Van Chau ha testimoniato che lo zio era considerato da Van Thuân statista «ispirato da una grande spiritualità politica, che cercava di fare ciò che sinceramente pensava fosse giusto. Era un uomo con una missione, ma circondato da adulatori e forse da persone pronte a tradirlo».

Vescovo in Viêt Nam

Ritornando alla vicenda biografica del cardinale, dopo aver conseguito una laurea in Diritto canonico a Roma, Van Thuân tornò in Viêt Nam nel 1967. Fu prima professore e poi rettore del principale seminario del suo Paese e, quindi, nominato vicario generale e Vescovo di Nha Trang (1967). Il suo impegno a Nha Trang è stato molto intenso, segnato da successi straordinari, in primo luogo il quadruplicarsi dei seminaristi maggiori, passati in 8 anni da 42 a 147.

Dapprima presidente della Commissione Episcopale per le Comunicazioni Sociali (1967-1970), poi di quella per lo Sviluppo (1971-1975), Van Thuân è nominato da Paolo VI Arcivescovo titolare di Vadesi e Coadiutore di Saigon, od “Hôchiminh Ville”, il 24 aprile 1975. Con l’avvento del comunismo in Viêt Nam, iniziò però per lui un periodo di dura persecuzione. Non appena i comunisti arrivarono a Saigon nel 1975, l’accusa che fu immediatamente rivolta a Van Thuân fu quella di aver ottenuto la promozione ad Arcivescovo grazie ad un «complotto tra il Vaticano e gli imperialisti».

Nel giorno dell’Assunta del 1975 è quindi arrestato, senza giudizio né sentenza, e rinchiuso in carcere per i successivi tredici anni, dei quali nove passati in isolamento. Durante questo periodo Van Thuân non poté avere con sé né la Bibbia né libri spirituali. Raccolse allora tutti i pezzetti di carta trovati qua e là, per realizzare artigianalmente una minuscola agenda sulla quale riportò più di 300 frasi del Vangelo. Fabbicò così il suo vademecum quotidiano, il suo scrigno prezioso al quale attingere forza per resistere ed offrire il suo martirio.

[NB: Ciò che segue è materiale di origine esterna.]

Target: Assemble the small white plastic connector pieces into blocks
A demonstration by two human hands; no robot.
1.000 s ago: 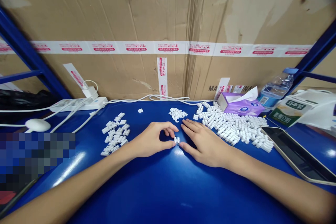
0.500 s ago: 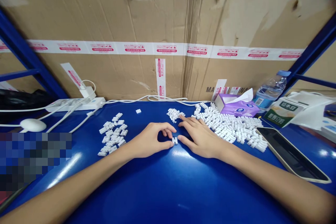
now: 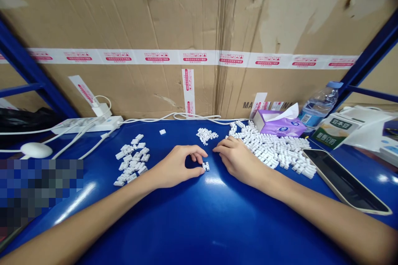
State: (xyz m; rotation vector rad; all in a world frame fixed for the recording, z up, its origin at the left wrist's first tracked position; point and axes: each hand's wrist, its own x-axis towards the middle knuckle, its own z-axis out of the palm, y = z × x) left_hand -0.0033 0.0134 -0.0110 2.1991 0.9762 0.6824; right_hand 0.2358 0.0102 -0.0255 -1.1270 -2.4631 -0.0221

Quando fu liberato, un anno prima dell’abbattimento del “Muro di Berlino”, il 21 novembre 1988, non trascurò la circostanza per cui, proprio in quel giorno, cadeva una importante festa della destinataria di molte sue preghiere, cioè la Madre di Dio. Proprio il 21 novembre, infatti, nell’antico Rito, era fissata nel calendario liturgico la ricorrenza della Presentazione di Maria al Tempio.

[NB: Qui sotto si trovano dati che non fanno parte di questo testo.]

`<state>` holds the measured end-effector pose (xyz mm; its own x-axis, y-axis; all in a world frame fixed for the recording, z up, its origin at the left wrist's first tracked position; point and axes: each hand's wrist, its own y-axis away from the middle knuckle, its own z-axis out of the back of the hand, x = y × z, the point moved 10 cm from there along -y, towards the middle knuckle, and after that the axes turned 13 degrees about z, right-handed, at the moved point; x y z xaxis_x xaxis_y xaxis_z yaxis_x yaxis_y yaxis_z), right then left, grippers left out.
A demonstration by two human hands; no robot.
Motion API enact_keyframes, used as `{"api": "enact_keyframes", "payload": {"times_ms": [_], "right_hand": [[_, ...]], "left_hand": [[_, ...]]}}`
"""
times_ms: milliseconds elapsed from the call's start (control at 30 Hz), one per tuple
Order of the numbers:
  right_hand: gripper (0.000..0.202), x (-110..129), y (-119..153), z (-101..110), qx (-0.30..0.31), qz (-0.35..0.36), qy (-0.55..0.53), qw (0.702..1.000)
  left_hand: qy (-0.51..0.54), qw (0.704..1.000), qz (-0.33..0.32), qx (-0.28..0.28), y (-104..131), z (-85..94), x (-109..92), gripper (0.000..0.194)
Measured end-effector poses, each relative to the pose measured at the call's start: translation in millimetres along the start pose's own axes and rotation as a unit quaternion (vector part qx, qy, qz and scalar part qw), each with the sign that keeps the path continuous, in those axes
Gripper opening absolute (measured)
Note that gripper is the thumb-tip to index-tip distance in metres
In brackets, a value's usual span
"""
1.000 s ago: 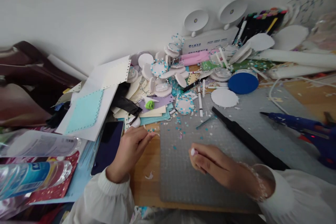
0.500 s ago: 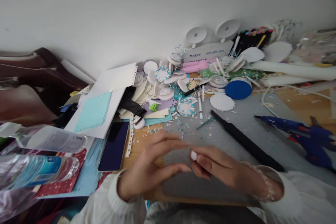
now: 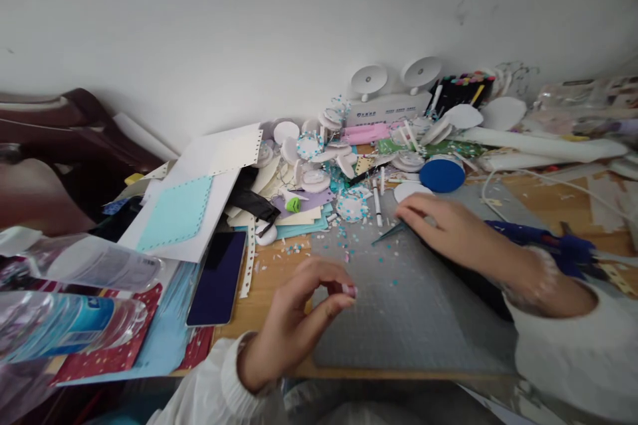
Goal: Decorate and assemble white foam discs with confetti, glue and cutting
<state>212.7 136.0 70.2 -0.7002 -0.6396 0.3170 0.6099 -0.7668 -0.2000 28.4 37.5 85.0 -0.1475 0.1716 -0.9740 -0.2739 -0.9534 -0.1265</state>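
Two bare hands are under my remote observation. The left hand [image 3: 289,312], above the near part of the grey cutting mat [image 3: 399,325], pinches a small pink-and-white piece [image 3: 351,291] between forefinger and thumb; I cannot determine what it is. I judge that a fingertip pinch suits so small an item and leaves one end exposed. The right hand [image 3: 448,229] is down over the upper part of a long black tool [image 3: 471,284], fingertips beside the blue-grey tweezers [image 3: 386,234]. These fingers are bent; whether they grip either item I cannot tell. Both implements lie, in my judgement, for easy reach.

Clearances: the mat's near edge runs close along the wooden tabletop's [image 3: 272,272] front edge. Between the hands I note flat mat with scattered blue beads [image 3: 395,283]. Forward, movement is bounded by a white marker [image 3: 377,202] and a beaded disc [image 3: 353,204]; rightward, by the blue glue gun [image 3: 543,239] beyond the forearm; leftward, by a phone [image 3: 217,279].
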Motion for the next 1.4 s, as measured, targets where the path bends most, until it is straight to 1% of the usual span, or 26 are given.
{"api": "enact_keyframes", "payload": {"times_ms": [33,100,167,200,267,333,433,500,567,600,667,700,733,767,800,833,867,900,933,967,1033,1067,1167,1267,1400], "right_hand": [[0.031,-20.1,-5.6,-0.1,0.009,-0.021,0.04,0.999],[0.034,-53.6,-14.8,-6.4,0.038,-0.046,0.081,0.995],[0.03,-79.2,-19.1,-16.5,0.072,-0.069,0.109,0.989],[0.032,-88.6,-19.4,-21.5,0.086,-0.08,0.12,0.986],[0.036,-100.8,-17.4,-30.6,0.112,-0.096,0.141,0.979],[0.035,-105.9,-13.8,-36.0,0.129,-0.106,0.162,0.973],[0.033,-103.8,-9.8,-32.9,0.14,-0.117,0.198,0.963],[0.028,-96.8,-9.2,-20.1,0.13,-0.122,0.227,0.957],[0.024,-85.0,-8.0,0.4,0.103,-0.128,0.258,0.952],[0.026,-77.1,-5.8,11.9,0.083,-0.131,0.274,0.949],[0.028,-56.1,3.6,31.6,0.035,-0.136,0.301,0.943],[0.028,-41.8,10.3,37.3,0.008,-0.128,0.311,0.942],[0.029,-26.0,18.1,38.4,-0.015,-0.115,0.316,0.941],[0.031,-5.5,25.4,35.5,-0.045,-0.08,0.316,0.944],[0.034,31.1,31.3,29.6,-0.104,0.036,0.294,0.95],[0.038,62.6,40.2,16.7,-0.13,0.136,0.259,0.947],[0.042,85.5,48.5,0.1,-0.129,0.201,0.226,0.944],[0.044,99.9,54.2,-15.3,-0.123,0.229,0.196,0.945],[0.043,109.8,56.5,-33.1,-0.095,0.245,0.166,0.95],[0.042,118.6,57.8,-46.3,-0.078,0.26,0.14,0.952],[0.037,128.0,56.0,-58.1,-0.067,0.267,0.09,0.957],[0.035,128.9,53.6,-57.9,-0.066,0.259,0.061,0.962],[0.035,125.2,46.4,-44.0,-0.077,0.217,-0.045,0.972],[0.033,125.1,45.2,-30.1,-0.108,0.206,-0.136,0.963],[0.022,117.9,47.9,-28.9,-0.152,0.189,-0.202,0.949]], "left_hand": [[0.021,0.999,0.024,-0.006,2.8,3.5,7.2,0.008],[0.053,0.996,0.073,-0.017,9.4,10.0,20.4,0.006],[0.071,0.992,0.101,-0.032,16.3,17.0,27.5,0.005],[0.076,0.991,0.106,-0.039,19.4,20.4,28.6,0.005],[0.079,0.99,0.109,-0.051,24.7,27.0,29.2,0.005],[0.078,0.988,0.118,-0.062,29.2,33.1,30.9,0.006],[0.082,0.984,0.138,-0.08,35.2,41.3,35.7,0.005],[0.09,0.981,0.15,-0.09,38.2,45.7,38.6,0.003],[0.098,0.978,0.155,-0.1,40.2,49.2,40.6,0.003],[0.101,0.977,0.157,-0.105,40.9,50.8,41.7,0.003],[0.107,0.974,0.162,-0.116,41.9,53.9,44.9,0.004],[0.111,0.972,0.167,-0.121,42.1,54.9,47.4,0.004],[0.117,0.97,0.172,-0.125,42.1,55.5,50.5,0.005],[0.123,0.967,0.179,-0.13,42.0,56.1,54.3,0.006],[0.13,0.964,0.188,-0.137,41.8,56.7,58.5,0.008],[0.136,0.96,0.197,-0.145,41.4,57.0,63.0,0.009],[0.141,0.956,0.204,-0.154,40.8,57.2,67.1,0.01],[0.145,0.953,0.21,-0.162,39.9,56.9,70.5,0.01],[0.148,0.951,0.213,-0.167,38.5,55.7,73.2,0.011],[0.151,0.95,0.215,-0.17,36.8,53.6,75.4,0.011],[0.162,0.95,0.214,-0.162,32.1,45.6,77.6,0.013],[0.17,0.95,0.213,-0.155,29.6,40.1,78.4,0.014],[0.196,0.949,0.215,-0.122,21.7,18.5,79.0,0.016],[0.189,0.951,0.221,-0.104,14.4,-2.2,77.4,0.017],[0.157,0.957,0.231,-0.081,4.8,-22.7,75.9,0.021]]}}
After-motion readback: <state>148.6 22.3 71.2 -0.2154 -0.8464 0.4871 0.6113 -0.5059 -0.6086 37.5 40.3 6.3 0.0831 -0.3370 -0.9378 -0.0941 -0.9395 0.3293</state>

Durante la prigionia, Van Thuân non si fece mai abbattere dalla rassegnazione, cercando di rendere fecondo il periodo della cattività. Già nel mese di ottobre del 1975, infatti, iniziò a scrivere una serie di messaggi alla sua comunità di fedeli, con l’intenzione poi di diffonderli anche altrove. Quang, un bambino di 7 anni, gli procurava di nascosto dei fogli di carta, che poi portava con sé in modo che i fratelli e le sorelle più grandi potessero ricopiare i messaggi dell’Arcivescovo e così distribuirli clandestinamente. In questo modo rocambolesco ebbe origine il famoso libro Il cammino della speranza, successivamente edito in ben 12 lingue.

Lo stesso “servizio” Van Thuân fece nel 1980, una volta trasferito nella residenza obbligatoria di Giangxà, nel Viêt Nam del Nord. In questa nuova prigione, infatti, sempre di notte e sempre in segreto, gli riuscì di scrivere il suo secondo libro, intitolato Il cammino della speranza alla luce della Parola di Dio e del Concilio Vaticano II, al quale seguì I pellegrini del cammino della speranza.

Durante l’isolamento, la celebrazione dell’Eucaristia costituì per Van Thuân il momento centrale di ogni giornata. Celebrava il Santo Sacrificio di nascosto e sul palmo della mano, con tre gocce di vino ed una goccia d’acqua. Quando fu arrestato, infatti, gli venne permesso di scrivere una lettera per chiedere ai parenti le cose più necessarie ad uso quotidiano.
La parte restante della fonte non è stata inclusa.